Ensuite, sur le plan tactique, dans sa lettre, la mission a une consonance dynamique, mais en fait, dans son esprit, elle demeure statique. Or, la lutte contre le terrorisme nécessite une permanente mobilité et une grande souplesse avec la combinaison des actions de différentes grandes unités (bataillons) á un niveau plutôt opérationnel et non tactique élémentaire comme le cas échéant. Par ailleurs, l’obligation collective de succès, chère au Président français, exige que le commandement des unités destinées à la lutte contre le terrorisme soit élevé à un certain niveau de responsabilité, gage d’un succès certain. L’unité malienne, d’un centaine de combattants commandée par un lieutenant, est encadrée par une formation de même effectif, mais commandée par un Lieutenant-colonel, très expérimenté.
Enfin, en ce qui concerne les moyens, le niveau d'équipement est extrêmement faible, la logistique est inexistante et l’appui aérien est totalement absent. Les unités de combat destinées à la lutte contre le terrorisme doivent disposer d’une grande autonomie leur permettant de mener des actions prolongées dans le temps et dans l’espace sans être soumises aux caprices d’une logistique aléatoire. Car, comme l’adage tactique le dit: “logistique qui suit = tactique qui traîne”.
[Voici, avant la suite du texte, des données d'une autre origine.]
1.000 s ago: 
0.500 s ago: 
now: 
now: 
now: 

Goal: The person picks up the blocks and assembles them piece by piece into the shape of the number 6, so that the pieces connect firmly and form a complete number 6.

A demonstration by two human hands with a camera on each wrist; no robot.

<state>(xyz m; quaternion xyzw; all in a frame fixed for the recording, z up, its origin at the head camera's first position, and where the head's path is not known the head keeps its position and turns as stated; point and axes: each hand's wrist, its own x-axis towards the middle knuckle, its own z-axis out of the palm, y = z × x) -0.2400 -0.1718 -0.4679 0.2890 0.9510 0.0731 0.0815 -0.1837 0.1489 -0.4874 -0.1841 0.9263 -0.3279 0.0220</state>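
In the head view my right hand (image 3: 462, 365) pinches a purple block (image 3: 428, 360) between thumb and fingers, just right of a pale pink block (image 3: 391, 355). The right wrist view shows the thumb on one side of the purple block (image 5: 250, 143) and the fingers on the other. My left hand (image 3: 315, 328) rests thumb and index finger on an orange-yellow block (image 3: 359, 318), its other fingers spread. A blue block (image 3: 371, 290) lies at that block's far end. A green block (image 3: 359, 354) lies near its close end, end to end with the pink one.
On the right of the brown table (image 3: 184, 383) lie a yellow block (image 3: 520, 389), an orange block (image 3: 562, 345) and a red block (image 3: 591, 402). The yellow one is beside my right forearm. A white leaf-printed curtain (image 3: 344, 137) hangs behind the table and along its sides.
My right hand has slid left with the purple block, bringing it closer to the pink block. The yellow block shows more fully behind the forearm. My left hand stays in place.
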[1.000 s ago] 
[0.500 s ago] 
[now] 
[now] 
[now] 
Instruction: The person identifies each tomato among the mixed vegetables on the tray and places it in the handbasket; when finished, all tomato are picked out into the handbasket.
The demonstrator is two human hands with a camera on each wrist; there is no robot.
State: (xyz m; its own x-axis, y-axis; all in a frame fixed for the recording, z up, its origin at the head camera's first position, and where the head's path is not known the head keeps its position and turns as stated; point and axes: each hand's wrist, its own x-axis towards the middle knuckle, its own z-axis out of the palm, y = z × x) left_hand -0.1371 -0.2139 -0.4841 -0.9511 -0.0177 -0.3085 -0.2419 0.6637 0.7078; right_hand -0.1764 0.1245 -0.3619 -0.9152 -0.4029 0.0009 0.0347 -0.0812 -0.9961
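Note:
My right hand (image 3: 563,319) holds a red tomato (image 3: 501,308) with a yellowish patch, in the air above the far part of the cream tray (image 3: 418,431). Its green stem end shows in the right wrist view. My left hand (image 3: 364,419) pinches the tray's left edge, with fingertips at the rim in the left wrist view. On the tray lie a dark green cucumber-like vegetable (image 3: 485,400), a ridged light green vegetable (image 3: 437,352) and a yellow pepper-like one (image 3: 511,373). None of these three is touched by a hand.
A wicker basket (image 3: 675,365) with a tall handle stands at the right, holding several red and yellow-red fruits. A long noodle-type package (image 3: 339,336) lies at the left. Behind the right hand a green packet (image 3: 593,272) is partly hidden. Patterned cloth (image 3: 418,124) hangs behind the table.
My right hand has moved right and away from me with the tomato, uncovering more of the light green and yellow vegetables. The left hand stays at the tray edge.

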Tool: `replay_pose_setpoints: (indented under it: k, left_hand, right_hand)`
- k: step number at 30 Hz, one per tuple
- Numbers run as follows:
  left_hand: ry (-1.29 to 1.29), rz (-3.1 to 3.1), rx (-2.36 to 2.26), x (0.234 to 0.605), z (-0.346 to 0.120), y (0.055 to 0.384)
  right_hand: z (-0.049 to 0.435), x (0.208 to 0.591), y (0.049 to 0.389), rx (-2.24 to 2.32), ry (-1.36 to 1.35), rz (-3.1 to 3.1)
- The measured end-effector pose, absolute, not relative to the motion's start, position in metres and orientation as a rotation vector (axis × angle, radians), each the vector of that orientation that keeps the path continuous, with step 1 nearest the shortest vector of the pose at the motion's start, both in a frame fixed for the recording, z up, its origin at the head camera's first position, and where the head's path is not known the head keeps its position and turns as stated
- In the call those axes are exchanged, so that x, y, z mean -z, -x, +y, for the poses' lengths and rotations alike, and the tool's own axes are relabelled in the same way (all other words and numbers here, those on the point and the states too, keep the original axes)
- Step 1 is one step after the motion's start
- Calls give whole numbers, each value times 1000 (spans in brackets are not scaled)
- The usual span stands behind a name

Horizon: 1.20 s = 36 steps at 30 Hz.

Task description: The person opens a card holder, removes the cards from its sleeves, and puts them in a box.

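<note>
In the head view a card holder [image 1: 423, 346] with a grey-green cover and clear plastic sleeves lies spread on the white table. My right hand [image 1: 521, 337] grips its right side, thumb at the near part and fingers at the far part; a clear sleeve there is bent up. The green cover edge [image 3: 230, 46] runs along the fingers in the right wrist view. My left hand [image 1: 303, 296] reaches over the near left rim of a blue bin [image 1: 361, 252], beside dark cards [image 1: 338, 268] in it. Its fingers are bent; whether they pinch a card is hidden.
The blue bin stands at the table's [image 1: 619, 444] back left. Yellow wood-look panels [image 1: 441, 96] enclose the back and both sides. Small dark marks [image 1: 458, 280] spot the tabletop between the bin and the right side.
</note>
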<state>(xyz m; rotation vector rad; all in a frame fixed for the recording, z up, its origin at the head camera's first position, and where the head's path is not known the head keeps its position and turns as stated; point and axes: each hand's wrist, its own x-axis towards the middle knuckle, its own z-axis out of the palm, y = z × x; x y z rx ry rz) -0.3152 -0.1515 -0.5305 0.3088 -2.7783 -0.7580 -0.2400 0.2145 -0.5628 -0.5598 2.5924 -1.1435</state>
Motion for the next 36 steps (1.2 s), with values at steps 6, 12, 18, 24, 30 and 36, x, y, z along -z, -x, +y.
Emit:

Dans la lutte contre le terrorisme, menée contre des groupes terroristes d’une prodigieuse mobilité et dont les seuls facteurs de succès sont le temps et l’effet de surprise, la réduction des délais d’intervention est décisive dans le déroulement ininterrompu de l’action. Sur ce plan, le démarrage des opérations de la Force G5 Sahel ne montre pas de grandes perspectives de succès. L’officier français supervisant le déroulement des actions de “La vache Noire” ne semble pas déborder d’enthousiasme. Pour lui, les unités engagées dans cette opération sont “clairement incapables de mener seules une opération de cette envergure" et d’ajouter même que “c'est difficile de dire si elles seront opérationnelles d'ici 2 ans”. En d’autres termes, il serait impossible pour la force G5 Sahel d’atteindre les objectifs fixés pour la fin de Mars 2018. Ce retard est, d’ailleurs, logique et compréhensible, tant que l’on est encore au stade de l’Exécution à l’imitation dans l’apprentissage des mécanismes tactiques élémentaires.
En somme, le démarrage des activités de la force G5 Sahel est louable, mais révèle quelques “couacs” à corriger. La lutte contre le terrorisme est une affaire très sérieuse pour faire l’objet d’une médiatisation de façade. Les résultats en début d’action sont déterminants pour la suite du déroulement des opérations et laisseront leur empreinte indélébile sur le moral des troupes engagées. Ou c’est une lutte contre le terrorisme, et, dans ce cas, elle doit requérir le sérieux nécessaire ou c’est de l’exhibitionnisme et, dans ce cas, la parade est terminée: “formez les faisceaux.”